RE: [Email External to GFS] Re: Git status extremely slow if any file is a multiple of 8GBi

Jason Hatton <jhatton@xxxxxxxxxxxxxxxxxxx> · Fri, 6 May 2022 00:22:36 +0000

>On 05/05/2022 22:04, René Scharfe wrote:
>> Am 04.05.22 um 19:47 schrieb Jason Hatton:
>>>>> The condition sd_size==0 is used as a signal for "no, we really need
>>>>> to compare the contents", and causes the contents to be hashed, and
>>>>> if the contents match the object name recorded in the index, the
>>>>> on-disk size is stored in sd_size and the entry is marked as
>>>>> CE_UPTODATE.  Alas, if the truncated st_size is 0, the resulting
>>>>> entry would have sd_size==0 again, so a workaround like what you
>>>>> outlined is needed.
>>>> Junio C Hamano <gitster@xxxxxxxxx> writes:
>>>>
>>>> This is of secondary importance, but the fact that Jason observed
>>>> 8GBi files gets hashed over and over unnecessarily means that we
>>>> would do the same for an empty file, opening, reading 0-bytes,
>>>> hashing, and closing, without taking advantage of the fact that
>>>> CE_UPTODATE bit says the file contents should be up-to-date with
>>>> respect to the cached object name, doesn't it?
>>>>
>>>> Or do we have "if st_size == 0 and sd_size == 0 then we know what it
>>>> hashes to (i.e. EMPTY_BLOB_SHA*) and there is no need to do the
>>>> usual open-read-hash-close dance" logic (I didn't check)?
>>> Junio C Hamano
>>>
>>> As best as I can tell, it rechecks the zero sized files. My Linux box can run
>>> git ls in .006 seconds with 1000 zero sized files in the repo. Rehashing every
>>> file that is a multiple of 2^32 with every "git ls" on the other hand...
>>>
>>> I managed to actually compile git with the proposed changes.
>> Meaning that file sizes of n * 2^32 bytes get recorded as 1 byte instead
>> of 0 bytes?  Why 1 and not e.g. 2^32-1 or 2^31 (or 42)?
>
>My thought on this. after considering a few options, would be that the
>'sign bit' of the uint32_t size should be set to 1 when the high word of
>the 64 bit filesize value is non zero.
>
>This would result in file sizes of 0 to 4GiB-1 retaining their existing
>values, and those from 4GiB onward produces a down-folded 2GiB to 4GiB-1
>values.

I believe it would be best to only change the behavior of files that are
multiples of 2^32 exactly. Changing the behavior of all files larger than
4GBi may not be good. I like the idea of using 0x80000000 instead of 1.
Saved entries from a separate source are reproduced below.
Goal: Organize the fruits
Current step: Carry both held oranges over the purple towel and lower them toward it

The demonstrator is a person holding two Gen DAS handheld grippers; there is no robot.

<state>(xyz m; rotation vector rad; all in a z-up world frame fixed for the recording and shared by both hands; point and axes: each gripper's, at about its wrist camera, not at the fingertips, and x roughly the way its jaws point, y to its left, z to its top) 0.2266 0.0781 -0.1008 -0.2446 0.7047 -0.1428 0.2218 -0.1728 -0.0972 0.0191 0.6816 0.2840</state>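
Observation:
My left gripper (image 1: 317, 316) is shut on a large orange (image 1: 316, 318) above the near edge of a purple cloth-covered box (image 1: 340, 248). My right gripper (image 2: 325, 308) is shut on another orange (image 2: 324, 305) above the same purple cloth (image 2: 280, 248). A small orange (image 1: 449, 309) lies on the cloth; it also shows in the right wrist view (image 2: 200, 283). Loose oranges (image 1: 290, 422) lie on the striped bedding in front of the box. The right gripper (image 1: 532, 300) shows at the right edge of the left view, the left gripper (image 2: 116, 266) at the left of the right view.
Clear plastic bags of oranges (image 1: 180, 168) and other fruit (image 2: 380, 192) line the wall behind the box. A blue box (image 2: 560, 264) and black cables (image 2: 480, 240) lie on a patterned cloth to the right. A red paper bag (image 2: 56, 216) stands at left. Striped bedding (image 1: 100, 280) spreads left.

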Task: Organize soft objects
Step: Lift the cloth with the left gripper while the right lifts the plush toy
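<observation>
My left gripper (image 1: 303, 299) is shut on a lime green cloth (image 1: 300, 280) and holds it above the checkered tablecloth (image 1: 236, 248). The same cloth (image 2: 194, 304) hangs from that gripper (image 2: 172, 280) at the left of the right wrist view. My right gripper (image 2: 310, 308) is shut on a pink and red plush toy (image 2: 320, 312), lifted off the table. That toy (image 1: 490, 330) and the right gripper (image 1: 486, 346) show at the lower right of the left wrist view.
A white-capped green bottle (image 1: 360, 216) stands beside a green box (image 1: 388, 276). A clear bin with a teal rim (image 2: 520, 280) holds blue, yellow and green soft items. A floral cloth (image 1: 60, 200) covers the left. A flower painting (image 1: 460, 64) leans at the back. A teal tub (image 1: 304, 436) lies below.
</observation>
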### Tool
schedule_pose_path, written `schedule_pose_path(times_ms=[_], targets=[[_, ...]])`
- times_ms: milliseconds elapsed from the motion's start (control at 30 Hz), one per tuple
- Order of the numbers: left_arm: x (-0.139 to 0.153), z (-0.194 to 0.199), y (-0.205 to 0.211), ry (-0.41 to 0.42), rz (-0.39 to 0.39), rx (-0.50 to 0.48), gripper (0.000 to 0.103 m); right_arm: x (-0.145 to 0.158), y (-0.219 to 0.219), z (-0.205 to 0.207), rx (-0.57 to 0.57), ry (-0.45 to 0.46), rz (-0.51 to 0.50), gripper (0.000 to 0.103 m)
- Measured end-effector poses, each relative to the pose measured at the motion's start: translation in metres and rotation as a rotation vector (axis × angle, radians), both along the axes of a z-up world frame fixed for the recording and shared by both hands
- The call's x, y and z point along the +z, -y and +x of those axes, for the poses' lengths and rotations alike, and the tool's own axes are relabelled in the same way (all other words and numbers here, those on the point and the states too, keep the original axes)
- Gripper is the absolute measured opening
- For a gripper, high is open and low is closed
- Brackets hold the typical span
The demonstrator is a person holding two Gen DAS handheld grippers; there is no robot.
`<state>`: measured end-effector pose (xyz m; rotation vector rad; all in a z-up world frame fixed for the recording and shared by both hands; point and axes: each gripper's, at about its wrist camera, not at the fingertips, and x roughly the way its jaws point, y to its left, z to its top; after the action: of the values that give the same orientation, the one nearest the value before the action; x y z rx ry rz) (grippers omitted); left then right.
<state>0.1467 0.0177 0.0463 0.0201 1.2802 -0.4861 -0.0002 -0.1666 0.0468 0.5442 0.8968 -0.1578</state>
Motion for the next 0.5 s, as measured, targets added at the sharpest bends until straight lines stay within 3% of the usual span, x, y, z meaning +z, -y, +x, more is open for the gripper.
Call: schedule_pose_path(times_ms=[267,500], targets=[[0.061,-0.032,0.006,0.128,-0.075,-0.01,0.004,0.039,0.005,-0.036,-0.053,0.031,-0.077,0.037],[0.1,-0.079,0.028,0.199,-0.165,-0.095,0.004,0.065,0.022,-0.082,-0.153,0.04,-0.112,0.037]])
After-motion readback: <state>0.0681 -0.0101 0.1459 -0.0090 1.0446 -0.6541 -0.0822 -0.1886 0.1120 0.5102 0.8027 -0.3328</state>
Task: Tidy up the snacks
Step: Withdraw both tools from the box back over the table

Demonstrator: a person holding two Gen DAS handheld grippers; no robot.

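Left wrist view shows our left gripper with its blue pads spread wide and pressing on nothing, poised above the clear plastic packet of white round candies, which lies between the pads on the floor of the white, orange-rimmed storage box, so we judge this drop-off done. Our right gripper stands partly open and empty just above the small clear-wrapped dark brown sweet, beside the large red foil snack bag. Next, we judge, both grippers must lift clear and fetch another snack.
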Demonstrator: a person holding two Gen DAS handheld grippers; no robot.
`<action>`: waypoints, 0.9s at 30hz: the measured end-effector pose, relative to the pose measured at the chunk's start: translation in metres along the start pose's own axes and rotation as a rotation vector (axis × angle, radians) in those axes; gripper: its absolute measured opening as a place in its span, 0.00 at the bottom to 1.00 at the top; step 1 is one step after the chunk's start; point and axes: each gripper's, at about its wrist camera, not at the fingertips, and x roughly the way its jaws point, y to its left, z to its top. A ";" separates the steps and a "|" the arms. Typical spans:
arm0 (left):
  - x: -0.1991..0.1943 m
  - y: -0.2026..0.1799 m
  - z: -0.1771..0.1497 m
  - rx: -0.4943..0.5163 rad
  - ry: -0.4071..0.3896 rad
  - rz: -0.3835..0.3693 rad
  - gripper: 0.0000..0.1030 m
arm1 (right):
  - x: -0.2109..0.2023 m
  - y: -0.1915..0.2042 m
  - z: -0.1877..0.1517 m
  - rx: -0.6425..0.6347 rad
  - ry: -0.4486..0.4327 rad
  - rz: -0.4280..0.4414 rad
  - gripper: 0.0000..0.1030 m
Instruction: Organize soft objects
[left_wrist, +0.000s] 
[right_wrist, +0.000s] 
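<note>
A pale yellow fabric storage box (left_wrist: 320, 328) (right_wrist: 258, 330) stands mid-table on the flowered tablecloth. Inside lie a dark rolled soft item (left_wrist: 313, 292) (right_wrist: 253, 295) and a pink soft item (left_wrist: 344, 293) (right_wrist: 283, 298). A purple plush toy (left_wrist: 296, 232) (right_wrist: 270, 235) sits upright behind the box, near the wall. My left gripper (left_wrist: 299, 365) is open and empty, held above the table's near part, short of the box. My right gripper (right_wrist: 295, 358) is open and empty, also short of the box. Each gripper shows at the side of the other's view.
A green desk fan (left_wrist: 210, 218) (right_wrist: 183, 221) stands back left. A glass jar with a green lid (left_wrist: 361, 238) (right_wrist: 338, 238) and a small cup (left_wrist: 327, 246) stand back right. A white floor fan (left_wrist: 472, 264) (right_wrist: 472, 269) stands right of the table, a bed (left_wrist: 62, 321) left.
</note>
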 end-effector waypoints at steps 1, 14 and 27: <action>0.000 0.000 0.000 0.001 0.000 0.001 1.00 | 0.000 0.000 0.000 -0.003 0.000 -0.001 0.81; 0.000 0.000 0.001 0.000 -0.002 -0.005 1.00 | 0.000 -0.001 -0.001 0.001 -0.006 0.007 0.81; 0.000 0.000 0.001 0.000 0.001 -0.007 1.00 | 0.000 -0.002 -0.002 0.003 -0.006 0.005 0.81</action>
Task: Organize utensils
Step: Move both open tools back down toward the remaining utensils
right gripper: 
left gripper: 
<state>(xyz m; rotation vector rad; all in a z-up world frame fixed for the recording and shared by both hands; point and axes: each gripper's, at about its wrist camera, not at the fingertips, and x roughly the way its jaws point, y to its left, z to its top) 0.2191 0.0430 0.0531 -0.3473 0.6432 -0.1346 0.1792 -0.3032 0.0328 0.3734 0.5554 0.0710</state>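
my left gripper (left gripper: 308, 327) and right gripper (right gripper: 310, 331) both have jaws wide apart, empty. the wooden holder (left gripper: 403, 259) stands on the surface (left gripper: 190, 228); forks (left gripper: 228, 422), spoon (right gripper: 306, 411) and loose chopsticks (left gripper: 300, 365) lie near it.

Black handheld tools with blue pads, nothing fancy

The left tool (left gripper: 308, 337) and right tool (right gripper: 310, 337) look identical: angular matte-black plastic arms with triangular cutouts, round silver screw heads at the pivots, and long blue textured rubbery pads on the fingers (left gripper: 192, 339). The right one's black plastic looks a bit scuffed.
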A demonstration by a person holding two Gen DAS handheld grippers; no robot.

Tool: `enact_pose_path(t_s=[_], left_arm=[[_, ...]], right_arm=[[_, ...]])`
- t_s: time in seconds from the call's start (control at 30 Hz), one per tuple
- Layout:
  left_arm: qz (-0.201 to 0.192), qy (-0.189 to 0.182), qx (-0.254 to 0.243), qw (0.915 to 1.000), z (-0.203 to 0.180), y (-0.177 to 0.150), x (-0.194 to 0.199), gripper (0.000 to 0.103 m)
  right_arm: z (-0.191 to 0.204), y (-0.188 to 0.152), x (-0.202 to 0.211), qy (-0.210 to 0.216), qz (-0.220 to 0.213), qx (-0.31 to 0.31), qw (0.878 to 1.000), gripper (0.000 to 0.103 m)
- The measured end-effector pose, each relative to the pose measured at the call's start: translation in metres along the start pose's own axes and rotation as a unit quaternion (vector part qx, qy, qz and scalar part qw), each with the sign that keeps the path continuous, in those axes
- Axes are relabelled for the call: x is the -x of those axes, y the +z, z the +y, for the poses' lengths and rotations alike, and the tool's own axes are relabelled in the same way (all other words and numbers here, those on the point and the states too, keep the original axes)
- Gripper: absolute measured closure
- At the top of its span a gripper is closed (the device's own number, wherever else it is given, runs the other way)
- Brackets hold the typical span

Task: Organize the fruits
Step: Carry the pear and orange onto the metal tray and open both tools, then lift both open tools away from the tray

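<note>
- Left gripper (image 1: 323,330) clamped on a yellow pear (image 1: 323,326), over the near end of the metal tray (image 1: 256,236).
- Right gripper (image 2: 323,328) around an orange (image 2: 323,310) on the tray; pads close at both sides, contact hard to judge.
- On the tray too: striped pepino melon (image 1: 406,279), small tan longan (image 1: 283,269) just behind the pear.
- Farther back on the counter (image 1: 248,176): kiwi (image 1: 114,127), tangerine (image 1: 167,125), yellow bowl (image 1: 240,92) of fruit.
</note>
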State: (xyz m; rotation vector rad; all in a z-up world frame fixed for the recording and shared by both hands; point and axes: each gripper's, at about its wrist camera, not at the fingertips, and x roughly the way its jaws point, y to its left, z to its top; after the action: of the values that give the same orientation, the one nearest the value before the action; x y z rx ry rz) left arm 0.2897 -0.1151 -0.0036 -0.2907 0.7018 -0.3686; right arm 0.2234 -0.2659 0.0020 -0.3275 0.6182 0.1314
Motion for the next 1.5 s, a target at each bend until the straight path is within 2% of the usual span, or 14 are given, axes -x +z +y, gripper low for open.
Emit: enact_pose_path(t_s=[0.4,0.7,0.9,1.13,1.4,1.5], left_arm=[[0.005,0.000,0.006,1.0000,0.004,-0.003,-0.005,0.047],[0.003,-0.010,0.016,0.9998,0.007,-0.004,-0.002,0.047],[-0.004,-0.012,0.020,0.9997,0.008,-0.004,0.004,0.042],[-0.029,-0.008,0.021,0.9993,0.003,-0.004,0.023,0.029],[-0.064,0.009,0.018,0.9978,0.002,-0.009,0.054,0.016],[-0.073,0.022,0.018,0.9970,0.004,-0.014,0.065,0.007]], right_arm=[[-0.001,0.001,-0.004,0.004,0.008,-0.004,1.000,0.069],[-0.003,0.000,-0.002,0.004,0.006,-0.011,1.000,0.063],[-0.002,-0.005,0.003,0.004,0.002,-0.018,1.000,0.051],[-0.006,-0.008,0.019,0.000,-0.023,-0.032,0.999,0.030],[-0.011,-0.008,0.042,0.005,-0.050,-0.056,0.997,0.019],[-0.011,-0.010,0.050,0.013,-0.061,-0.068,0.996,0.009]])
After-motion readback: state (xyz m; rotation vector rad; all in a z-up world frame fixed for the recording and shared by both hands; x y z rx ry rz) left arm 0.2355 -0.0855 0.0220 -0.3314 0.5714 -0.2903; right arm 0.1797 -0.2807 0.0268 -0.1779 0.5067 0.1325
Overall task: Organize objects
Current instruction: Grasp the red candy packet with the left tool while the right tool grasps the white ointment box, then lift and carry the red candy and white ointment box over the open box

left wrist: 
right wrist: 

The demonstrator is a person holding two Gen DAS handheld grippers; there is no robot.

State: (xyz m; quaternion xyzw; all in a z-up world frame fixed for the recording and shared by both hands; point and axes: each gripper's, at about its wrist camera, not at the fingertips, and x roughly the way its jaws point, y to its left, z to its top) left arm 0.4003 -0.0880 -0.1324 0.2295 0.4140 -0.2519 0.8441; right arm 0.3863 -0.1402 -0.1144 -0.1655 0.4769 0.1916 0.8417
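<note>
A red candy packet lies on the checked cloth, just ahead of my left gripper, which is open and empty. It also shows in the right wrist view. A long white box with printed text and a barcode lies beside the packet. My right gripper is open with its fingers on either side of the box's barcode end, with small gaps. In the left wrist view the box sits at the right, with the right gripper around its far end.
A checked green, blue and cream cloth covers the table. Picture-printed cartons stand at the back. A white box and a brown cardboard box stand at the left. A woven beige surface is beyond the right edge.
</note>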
>This would mean, That we are able to detect almost all incremental and
>decremental changes in filesizes, as well as retaining the 'zero is
>racy' flag aspect.
>>> It seems to correct
>>> the problem and "make test" passes. If upgrading to the patched version if git,
>>> git will rehash the 8GBi files once and work normally. If downgrading to an
>>> unpatched version, git will perceive that the 8GBi files have changes. This
>>> needs to be corrected with "git add" or "git checkout".
>> Not nice, but safe.  Can there be an unsafe scenario as well?  Like if a
>> 4GiB file gets added to the index by the new version, which records a
>> size of 1, then the file is extended by one byte while mtime stays the
>> same and then an old git won't detect the change?
>
>There is still some potential for different Git versions to be
>'confused' for these very large files, but I feel that it's relatively
>safe (no worse than the 'set to unity' idea). For large files we will
>always have that loss of precision at the 32bit rollover. It just a case
>of choosing a least worst.
>
>I haven't considered if my proposed 'truncation' overhead would be fast
>code.
>
>>> If you people are
>>> interested, I may be able to find a way to send a patch to the list or put it
>>> on github.
>> Patches are always welcome, they make discussions and testing easier.
>>
>> René
>Philip

I have a patch file, but I'm not sure how to actually submit it. I'm going to
attempt using outlook.

Jason